Я вытираю руки салфеткой, подвигаю клавиатуру и гуглю Йеспера Орре. Первая статья в результатах поиска: «Йеспер Орре обвиняется в сексуальных домогательствах». Я открываю статью. Женщина, которая несколько лет «работала с Йеспером», обвиняет его в приставаниях. В статье не написано, кто она и где работает, но, судя по всему, она из главного офиса. Может, секретарша, может, маркетолог. Йеспер и компания не комментируют обвинения, но «надежные источники информации» сообщают, что в компании проводится внутреннее расследование. Я обдумываю прочитанное. Почему-то статья выводит меня из себя. Йеспер часто рассказывал, как ему приходится нелегко. Что все люди в его окружении делятся на две группы. Первую он называл люди-да. Они старались быть ближе к нему. Вторую – люди-нет. Они все время ставили ему палки в колеса. Иногда люди-да превращались в людей-нет, когда не получали от него того, чего хотели. Полагаю, женщина принадлежала ко второй группе. Йеспер – желанная добыча. Обвинение в сексуальных домогательствах – прекрасный способ отомстить за обиды и привлечь к себе внимание. Йеспер был прав. Быть наверху трудно и одиноко. Никому нельзя доверять. Но что, если я ошибаюсь? Что, если я знаю его не так хорошо, как мне кажется?

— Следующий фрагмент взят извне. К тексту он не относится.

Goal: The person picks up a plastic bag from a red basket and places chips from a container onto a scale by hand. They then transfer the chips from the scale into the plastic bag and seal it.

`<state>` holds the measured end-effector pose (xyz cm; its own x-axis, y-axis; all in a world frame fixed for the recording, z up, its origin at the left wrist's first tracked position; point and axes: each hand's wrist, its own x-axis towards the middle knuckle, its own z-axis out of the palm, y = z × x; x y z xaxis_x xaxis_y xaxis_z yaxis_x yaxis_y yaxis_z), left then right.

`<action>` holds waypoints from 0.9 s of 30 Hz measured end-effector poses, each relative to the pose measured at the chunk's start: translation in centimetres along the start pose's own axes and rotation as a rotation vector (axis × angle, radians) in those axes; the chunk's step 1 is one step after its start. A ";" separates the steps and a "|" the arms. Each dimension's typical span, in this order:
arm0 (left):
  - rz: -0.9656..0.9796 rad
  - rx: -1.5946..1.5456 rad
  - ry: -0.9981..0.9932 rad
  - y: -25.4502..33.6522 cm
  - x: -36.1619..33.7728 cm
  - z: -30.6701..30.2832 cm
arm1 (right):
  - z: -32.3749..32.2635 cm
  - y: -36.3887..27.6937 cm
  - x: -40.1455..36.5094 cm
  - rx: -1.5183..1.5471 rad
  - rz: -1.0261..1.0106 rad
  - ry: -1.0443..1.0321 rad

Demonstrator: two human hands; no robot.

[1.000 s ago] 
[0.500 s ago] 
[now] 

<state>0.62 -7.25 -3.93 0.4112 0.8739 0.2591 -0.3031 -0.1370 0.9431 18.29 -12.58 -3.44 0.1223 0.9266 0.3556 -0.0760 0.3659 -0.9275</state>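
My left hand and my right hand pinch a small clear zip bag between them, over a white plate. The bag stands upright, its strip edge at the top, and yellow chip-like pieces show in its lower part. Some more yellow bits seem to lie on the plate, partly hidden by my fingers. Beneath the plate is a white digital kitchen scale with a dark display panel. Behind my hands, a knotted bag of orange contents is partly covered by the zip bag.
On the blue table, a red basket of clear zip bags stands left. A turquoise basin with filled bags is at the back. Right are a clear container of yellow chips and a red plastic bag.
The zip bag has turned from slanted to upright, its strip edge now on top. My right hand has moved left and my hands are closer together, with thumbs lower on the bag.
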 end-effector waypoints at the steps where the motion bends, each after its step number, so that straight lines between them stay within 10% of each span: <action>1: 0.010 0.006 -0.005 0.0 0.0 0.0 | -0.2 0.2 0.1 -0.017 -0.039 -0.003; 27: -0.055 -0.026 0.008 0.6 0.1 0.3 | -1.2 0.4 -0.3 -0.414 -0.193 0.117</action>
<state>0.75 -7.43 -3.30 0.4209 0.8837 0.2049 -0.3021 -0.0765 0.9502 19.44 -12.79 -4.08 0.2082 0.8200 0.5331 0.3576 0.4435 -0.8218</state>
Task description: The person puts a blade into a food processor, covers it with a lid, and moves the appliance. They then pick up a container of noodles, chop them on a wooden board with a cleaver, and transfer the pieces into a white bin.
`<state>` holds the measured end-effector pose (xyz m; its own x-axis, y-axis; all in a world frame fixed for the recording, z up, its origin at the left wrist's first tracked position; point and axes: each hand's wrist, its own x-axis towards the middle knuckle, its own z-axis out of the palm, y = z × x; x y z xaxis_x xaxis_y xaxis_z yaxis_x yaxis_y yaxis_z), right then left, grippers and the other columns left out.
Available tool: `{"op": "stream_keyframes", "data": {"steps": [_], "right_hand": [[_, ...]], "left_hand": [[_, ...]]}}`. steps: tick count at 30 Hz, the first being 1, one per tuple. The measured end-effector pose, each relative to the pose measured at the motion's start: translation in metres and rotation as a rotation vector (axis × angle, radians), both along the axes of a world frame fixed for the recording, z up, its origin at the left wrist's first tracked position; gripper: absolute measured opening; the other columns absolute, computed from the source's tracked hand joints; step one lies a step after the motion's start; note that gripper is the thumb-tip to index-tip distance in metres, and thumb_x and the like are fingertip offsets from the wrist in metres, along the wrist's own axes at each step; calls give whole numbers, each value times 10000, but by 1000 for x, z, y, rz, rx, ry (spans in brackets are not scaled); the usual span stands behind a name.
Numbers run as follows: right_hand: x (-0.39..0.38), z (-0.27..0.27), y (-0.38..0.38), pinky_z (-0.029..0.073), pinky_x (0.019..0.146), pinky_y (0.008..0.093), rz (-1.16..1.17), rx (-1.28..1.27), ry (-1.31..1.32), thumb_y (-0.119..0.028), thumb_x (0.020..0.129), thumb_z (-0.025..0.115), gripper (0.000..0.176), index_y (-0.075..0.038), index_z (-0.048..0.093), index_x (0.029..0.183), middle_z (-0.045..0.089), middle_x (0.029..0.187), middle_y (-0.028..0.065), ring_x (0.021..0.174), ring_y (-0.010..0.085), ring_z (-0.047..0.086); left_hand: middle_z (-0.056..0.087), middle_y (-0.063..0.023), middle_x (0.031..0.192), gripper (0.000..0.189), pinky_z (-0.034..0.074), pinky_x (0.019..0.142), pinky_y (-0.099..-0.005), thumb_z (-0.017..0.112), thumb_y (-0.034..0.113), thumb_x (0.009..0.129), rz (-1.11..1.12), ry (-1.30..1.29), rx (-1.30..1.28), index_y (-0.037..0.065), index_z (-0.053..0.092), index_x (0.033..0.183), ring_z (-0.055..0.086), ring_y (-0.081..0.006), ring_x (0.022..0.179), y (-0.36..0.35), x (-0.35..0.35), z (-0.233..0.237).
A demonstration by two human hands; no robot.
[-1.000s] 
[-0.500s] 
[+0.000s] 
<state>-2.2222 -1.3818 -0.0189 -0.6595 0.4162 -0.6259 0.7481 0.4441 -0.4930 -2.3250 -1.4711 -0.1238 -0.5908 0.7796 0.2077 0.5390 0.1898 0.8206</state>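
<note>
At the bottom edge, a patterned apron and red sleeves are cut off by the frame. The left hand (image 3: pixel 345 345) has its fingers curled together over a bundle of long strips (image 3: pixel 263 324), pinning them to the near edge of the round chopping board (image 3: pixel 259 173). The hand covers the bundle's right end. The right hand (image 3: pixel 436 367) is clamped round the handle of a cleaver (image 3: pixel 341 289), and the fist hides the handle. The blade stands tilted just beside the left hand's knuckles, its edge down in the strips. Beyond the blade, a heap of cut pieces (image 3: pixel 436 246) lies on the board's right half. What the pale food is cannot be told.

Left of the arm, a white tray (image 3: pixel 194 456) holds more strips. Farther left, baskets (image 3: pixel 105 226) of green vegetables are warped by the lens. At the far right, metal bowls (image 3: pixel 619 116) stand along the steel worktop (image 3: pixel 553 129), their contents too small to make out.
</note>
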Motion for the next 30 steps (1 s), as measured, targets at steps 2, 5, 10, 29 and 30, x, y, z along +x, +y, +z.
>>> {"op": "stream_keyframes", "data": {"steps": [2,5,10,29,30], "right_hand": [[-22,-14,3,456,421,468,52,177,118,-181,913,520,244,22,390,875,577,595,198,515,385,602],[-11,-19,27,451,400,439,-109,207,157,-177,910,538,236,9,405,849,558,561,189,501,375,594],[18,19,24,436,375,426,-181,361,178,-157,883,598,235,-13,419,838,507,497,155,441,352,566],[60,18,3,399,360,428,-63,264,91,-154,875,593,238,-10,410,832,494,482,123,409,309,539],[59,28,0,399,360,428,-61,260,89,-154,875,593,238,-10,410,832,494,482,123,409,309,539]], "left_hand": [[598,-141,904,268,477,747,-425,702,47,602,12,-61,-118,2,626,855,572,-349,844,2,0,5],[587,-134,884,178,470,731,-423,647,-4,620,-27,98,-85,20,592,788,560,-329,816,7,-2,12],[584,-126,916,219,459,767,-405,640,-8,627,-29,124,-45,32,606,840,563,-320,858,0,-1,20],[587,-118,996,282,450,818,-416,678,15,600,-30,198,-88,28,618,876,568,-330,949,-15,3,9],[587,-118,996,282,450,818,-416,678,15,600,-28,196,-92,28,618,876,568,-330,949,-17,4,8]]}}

Я смотрю на текст на экране. Мое внимание привлекает имя в самом низу. Андерс Йонссон. Почему оно кажется мне знакомым? Где я могла его слышать? И тут меня осеняет. Это тот самый журналист, который приходил в магазин и хотел расспросить меня об условиях труда. У меня осталась его визитка. Она лежит в хлебной банке вместе со счетами.
Манур входит в комнату и садится напротив.
– Что ты делаешь? – спрашивает она. Я быстро закрываю браузер.
– Ничего особенного. Интернет дома не работает. Она кивает.
– Все в порядке? – спрашиваю я. – Ты сильно разозлилась на Ольгу.
Манур вздыхает и закатывает глаза.
– У Ольги такие старомодные представления о женщинах. Они меня жутко бесят. Иногда кажется, что она приехала сюда прямо из девятнадцатого века. Согласна?
Я задумываюсь. Ольга необычная, это правда. Я раньше не обращала внимания на ее взгляды о роли женщины. Но она довольно бесчувственная. Некоторые ее замечания больнее пощечин.
– Я об этом не задумывалась, – признаюсь я.
– А я да.
– Можно мне уйти пораньше сегодня? – спрашиваю я.